Pierre Letessier, Nicolas Hervé, Hakim Nabi, Mathieu Derval, Olivier Buisson
This work has been realized in collaboration with Alexis Joly (INRIA, team ZENITH)
This paper presents an automatic system able to identify visual named-entities appearing in images and videos, among a list of 25,000 entities, aggregated from Wikipedia lists, and more specific websites. DigInPix is a generic application designed to identify different kinds of entities. In this first attempt, we only focus on logo identification (more generally on legal persons). The identification process mainly relies on an efficient CBIR system, searching in an indexed image database composed of 600,000 weak-labelled images crawled from Google Images.

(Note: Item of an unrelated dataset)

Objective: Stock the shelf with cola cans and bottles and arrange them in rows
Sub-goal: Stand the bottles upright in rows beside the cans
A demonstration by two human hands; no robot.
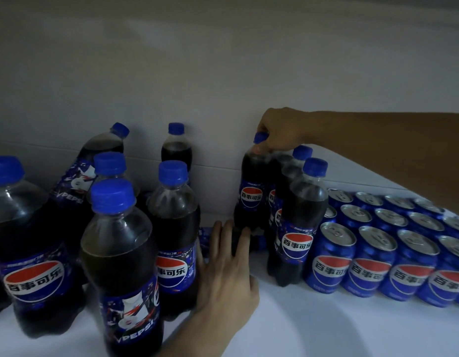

DigInPix proposes a responsive-design html5 interface, usable by anyone, for testing purposes.
Named-entities recognition and disambiguation in text documents is a well-known problem of the NLP community, and there now exists some pretty good solutions, such as those submitted to the Microsoft Entity Recognition and Disambiguation Challenge . In the same time, a lot of works have been made on image (instance) retrieval (logos, buildings, etc.) [1, 10, 3, 13] , and image classification, as demonstrated by recent results on ImageNet [14, 15] . But there are very few works on named-entities identification in images and videos [11, 9] , and most of them are applied to face identification [6, 4].
Our proposition is an automatic system able to identify visual named-entities appearing in images and videos. It can be very complex to visually identify a named-entity, especially when its visual representation is very small (tens of pixels). Indeed, while a named-entity can be textually represented by a small synset, a visual synset has to deal with many variations (definition, encoding, scale, rotation, illumination, etc.). It is also harder to identify an entity among thousands than among a dozen, but this scientific challenge is much more interesting and realistic.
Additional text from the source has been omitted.